> [TASK PROMPT]
Every record is to be printed exactly as it appears.
%%
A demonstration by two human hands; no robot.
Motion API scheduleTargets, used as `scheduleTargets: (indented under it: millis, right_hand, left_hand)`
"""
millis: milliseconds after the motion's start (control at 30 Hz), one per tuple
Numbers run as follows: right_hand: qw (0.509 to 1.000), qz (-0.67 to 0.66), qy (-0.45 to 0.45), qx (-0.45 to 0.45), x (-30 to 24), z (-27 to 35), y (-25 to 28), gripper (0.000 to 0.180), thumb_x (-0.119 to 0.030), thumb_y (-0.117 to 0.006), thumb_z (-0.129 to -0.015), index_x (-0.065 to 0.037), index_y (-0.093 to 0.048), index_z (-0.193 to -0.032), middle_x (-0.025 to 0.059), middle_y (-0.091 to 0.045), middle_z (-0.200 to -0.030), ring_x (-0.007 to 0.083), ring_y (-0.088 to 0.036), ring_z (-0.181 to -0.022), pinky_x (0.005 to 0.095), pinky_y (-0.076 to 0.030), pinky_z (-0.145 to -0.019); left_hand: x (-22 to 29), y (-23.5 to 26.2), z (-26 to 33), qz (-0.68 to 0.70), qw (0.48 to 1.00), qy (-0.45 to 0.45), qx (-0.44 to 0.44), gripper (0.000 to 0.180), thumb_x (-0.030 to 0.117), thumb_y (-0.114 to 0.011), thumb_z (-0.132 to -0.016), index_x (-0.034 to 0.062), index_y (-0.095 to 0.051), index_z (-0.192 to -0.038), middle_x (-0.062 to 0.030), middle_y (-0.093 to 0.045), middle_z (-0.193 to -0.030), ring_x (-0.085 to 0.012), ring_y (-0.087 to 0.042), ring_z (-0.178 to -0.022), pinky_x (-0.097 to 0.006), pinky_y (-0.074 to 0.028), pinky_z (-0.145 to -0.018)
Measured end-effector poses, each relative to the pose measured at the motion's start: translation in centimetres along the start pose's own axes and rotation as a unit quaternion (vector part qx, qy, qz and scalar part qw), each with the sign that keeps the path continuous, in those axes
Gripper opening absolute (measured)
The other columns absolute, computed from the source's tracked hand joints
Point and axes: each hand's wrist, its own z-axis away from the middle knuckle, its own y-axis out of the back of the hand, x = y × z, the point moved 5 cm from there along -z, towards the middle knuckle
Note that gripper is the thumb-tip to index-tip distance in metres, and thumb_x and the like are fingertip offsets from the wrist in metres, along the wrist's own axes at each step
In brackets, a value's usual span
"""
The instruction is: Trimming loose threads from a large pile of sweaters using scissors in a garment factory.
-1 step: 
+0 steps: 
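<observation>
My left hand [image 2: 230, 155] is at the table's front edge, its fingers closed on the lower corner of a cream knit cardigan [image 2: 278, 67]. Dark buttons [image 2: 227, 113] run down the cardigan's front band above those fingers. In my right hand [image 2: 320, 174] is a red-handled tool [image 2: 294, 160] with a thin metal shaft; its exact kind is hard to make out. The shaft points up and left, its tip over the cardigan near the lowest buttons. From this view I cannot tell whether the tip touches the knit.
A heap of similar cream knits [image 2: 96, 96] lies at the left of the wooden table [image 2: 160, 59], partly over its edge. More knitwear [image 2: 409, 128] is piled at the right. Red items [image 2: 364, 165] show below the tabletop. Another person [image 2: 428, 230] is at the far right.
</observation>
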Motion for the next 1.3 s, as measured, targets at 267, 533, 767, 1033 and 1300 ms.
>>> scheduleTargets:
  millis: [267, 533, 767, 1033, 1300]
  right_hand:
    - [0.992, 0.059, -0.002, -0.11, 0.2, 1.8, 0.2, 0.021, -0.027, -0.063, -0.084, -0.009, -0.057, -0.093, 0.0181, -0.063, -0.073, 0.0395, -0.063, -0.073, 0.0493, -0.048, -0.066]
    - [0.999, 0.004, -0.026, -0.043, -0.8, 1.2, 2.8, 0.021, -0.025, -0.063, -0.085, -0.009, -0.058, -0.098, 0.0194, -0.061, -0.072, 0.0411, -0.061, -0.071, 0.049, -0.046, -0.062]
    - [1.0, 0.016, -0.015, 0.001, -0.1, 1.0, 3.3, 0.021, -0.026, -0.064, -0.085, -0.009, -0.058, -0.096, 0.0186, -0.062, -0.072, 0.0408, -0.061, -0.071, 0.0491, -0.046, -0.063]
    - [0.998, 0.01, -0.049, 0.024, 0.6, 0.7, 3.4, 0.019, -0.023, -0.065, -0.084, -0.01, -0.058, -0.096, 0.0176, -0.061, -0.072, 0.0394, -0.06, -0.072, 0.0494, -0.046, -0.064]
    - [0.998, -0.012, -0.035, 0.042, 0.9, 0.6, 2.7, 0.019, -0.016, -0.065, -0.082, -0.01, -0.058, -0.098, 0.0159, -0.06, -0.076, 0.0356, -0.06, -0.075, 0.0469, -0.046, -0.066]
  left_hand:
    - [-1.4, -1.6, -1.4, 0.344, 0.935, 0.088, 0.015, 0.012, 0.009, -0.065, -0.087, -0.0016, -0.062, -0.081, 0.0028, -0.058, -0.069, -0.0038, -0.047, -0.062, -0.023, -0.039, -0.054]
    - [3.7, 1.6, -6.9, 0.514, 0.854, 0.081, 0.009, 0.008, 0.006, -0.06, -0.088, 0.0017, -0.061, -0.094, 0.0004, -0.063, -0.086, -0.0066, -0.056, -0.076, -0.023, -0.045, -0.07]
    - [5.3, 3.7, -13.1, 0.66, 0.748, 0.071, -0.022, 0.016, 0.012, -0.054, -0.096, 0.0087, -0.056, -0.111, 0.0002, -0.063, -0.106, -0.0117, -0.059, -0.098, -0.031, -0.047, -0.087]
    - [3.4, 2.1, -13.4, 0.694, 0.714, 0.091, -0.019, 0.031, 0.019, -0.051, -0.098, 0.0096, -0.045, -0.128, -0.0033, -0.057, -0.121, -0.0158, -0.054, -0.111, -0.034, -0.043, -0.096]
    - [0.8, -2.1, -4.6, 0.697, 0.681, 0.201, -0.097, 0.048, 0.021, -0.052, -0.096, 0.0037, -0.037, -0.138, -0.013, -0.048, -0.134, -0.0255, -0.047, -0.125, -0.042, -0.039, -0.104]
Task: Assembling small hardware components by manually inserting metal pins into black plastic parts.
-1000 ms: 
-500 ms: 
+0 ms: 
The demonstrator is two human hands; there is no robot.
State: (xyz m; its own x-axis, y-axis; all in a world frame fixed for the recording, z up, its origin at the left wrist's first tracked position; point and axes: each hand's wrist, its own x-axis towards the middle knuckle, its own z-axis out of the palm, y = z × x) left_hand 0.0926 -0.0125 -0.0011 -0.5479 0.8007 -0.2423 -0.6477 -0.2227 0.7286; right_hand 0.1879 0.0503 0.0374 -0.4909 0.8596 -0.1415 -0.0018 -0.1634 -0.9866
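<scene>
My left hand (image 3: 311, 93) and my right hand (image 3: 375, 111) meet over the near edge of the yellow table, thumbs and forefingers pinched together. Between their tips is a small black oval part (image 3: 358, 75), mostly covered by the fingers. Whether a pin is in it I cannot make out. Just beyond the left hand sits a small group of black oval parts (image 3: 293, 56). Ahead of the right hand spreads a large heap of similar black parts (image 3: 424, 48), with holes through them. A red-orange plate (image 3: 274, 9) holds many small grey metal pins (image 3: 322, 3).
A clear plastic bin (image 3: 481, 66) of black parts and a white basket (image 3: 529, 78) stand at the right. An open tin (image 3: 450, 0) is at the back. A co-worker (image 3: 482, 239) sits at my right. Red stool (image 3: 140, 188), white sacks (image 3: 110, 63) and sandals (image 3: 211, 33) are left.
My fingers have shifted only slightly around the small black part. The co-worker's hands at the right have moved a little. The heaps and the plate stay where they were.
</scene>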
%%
> [SOLUTION BELOW]
A demonstration by two human hands; no robot.
Motion API scheduleTargets, used as `scheduleTargets: (indented under it: millis, right_hand, left_hand)`
"""
millis: milliseconds after the motion's start (control at 30 Hz), one per tuple
Numbers run as follows: right_hand: qw (0.509 to 1.000), qz (-0.67 to 0.66), qy (-0.45 to 0.45), qx (-0.45 to 0.45), x (-30 to 24), z (-27 to 35), y (-25 to 28), gripper (0.000 to 0.180), thumb_x (-0.119 to 0.030), thumb_y (-0.117 to 0.006), thumb_z (-0.129 to -0.015), index_x (-0.065 to 0.037), index_y (-0.093 to 0.048), index_z (-0.193 to -0.032), middle_x (-0.025 to 0.059), middle_y (-0.091 to 0.045), middle_z (-0.200 to -0.030), ring_x (-0.007 to 0.083), ring_y (-0.088 to 0.036), ring_z (-0.181 to -0.022), pinky_x (0.005 to 0.095), pinky_y (-0.076 to 0.030), pinky_z (-0.145 to -0.019); left_hand: x (-22 to 29), y (-23.5 to 26.2), z (-26 to 33), qz (-0.68 to 0.70), qw (0.48 to 1.00), qy (-0.45 to 0.45), qx (-0.44 to 0.44), gripper (0.000 to 0.180), thumb_x (-0.030 to 0.117), thumb_y (-0.114 to 0.011), thumb_z (-0.132 to -0.016), index_x (-0.034 to 0.062), index_y (-0.095 to 0.051), index_z (-0.192 to -0.038), middle_x (-0.062 to 0.030), middle_y (-0.093 to 0.045), middle_z (-0.193 to -0.030), ring_x (-0.085 to 0.012), ring_y (-0.087 to 0.042), ring_z (-0.178 to -0.022), pinky_x (-0.097 to 0.006), pinky_y (-0.074 to 0.028), pinky_z (-0.145 to -0.018)
Measured end-effector poses, each relative to the pose measured at the motion's start: translation in centimetres along the start pose's own axes and rotation as a unit quaternion (vector part qx, qy, qz and scalar part qw), each with the sign that keeps the path continuous, in those axes
Gripper opening absolute (measured)
The other columns absolute, computed from the source's tracked hand joints
Point and axes: each hand's wrist, its own z-axis away from the middle knuckle, its own y-axis out of the back of the hand, x = y × z, the point moved 5 cm from there along -z, towards the middle knuckle
Note that gripper is the thumb-tip to index-tip distance in metres, and thumb_x and the like are fingertip offsets from the wrist in metres, along the wrist's own axes at each step
In brackets, a value's usual span
"""
The instruction is: Trimming loose threads from a large pile of sweaters using scissors in a garment factory.
-1 step: 
+0 steps: 
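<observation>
My left hand [image 2: 230, 155] is at the table's front edge, its fingers closed on the lower corner of a cream knit cardigan [image 2: 278, 67]. Dark buttons [image 2: 227, 113] run down the cardigan's front band above those fingers. In my right hand [image 2: 320, 174] is a red-handled tool [image 2: 294, 160] with a thin metal shaft; its exact kind is hard to make out. The shaft points up and left, its tip over the cardigan near the lowest buttons. From this view I cannot tell whether the tip touches the knit.
A heap of similar cream knits [image 2: 96, 96] lies at the left of the wooden table [image 2: 160, 59], partly over its edge. More knitwear [image 2: 409, 128] is piled at the right. Red items [image 2: 364, 165] show below the tabletop. Another person [image 2: 428, 230] is at the far right.
</observation>
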Motion for the next 1.3 s, as measured, targets at 267, 533, 767, 1033 and 1300 ms.
>>> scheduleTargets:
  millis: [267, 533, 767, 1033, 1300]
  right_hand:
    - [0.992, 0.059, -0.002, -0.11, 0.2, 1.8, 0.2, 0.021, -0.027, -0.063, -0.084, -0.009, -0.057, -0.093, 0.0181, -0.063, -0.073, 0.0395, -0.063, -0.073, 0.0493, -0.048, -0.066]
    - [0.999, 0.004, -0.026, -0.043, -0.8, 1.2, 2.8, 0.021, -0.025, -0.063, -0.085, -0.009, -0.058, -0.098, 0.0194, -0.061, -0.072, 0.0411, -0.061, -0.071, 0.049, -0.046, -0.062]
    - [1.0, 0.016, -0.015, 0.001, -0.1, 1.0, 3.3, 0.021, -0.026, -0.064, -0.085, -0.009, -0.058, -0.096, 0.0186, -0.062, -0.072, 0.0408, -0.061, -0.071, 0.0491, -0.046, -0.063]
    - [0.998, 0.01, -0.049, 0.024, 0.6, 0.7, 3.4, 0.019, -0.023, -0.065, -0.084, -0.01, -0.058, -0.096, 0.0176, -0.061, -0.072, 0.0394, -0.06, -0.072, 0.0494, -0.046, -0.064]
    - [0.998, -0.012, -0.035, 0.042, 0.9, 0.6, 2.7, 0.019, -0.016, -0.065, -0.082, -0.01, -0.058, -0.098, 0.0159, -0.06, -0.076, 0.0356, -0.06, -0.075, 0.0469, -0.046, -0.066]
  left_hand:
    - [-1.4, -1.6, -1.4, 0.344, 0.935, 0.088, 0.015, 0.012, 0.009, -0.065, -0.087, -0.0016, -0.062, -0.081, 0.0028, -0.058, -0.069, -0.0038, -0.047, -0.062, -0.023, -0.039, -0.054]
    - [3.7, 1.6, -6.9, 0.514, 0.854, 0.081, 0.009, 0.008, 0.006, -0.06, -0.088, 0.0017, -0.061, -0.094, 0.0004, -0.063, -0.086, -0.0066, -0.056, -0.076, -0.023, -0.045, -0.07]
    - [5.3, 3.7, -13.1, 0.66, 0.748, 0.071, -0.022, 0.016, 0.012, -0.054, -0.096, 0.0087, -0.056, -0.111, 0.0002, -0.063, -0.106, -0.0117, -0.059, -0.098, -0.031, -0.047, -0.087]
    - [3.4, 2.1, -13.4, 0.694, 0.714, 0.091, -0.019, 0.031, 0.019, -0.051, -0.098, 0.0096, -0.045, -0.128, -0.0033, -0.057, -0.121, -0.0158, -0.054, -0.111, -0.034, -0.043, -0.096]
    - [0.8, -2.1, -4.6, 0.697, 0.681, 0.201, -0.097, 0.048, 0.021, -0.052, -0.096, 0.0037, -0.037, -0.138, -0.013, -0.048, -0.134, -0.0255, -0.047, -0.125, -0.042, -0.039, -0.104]
Task: Assembling small hardware components by manually inserting metal pins into black plastic parts.
-1000 ms: 
-500 ms: 
+0 ms: 
The demonstrator is two human hands; there is no robot.
State: (xyz m; its own x-axis, y-axis; all in a world frame fixed for the recording, z up, its origin at the left wrist's first tracked position; point and axes: each hand's wrist, its own x-axis towards the middle knuckle, its own z-axis out of the palm, y = z × x) left_hand 0.0926 -0.0125 -0.0011 -0.5479 0.8007 -0.2423 -0.6477 -0.2227 0.7286; right_hand 0.1879 0.0503 0.0374 -0.4909 0.8596 -0.1415 -0.0018 -0.1634 -0.9866
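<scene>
My left hand (image 3: 311, 93) and my right hand (image 3: 375, 111) meet over the near edge of the yellow table, thumbs and forefingers pinched together. Between their tips is a small black oval part (image 3: 358, 75), mostly covered by the fingers. Whether a pin is in it I cannot make out. Just beyond the left hand sits a small group of black oval parts (image 3: 293, 56). Ahead of the right hand spreads a large heap of similar black parts (image 3: 424, 48), with holes through them. A red-orange plate (image 3: 274, 9) holds many small grey metal pins (image 3: 322, 3).
A clear plastic bin (image 3: 481, 66) of black parts and a white basket (image 3: 529, 78) stand at the right. An open tin (image 3: 450, 0) is at the back. A co-worker (image 3: 482, 239) sits at my right. Red stool (image 3: 140, 188), white sacks (image 3: 110, 63) and sandals (image 3: 211, 33) are left.
My fingers have shifted only slightly around the small black part. The co-worker's hands at the right have moved a little. The heaps and the plate stay where they were.
</scene>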

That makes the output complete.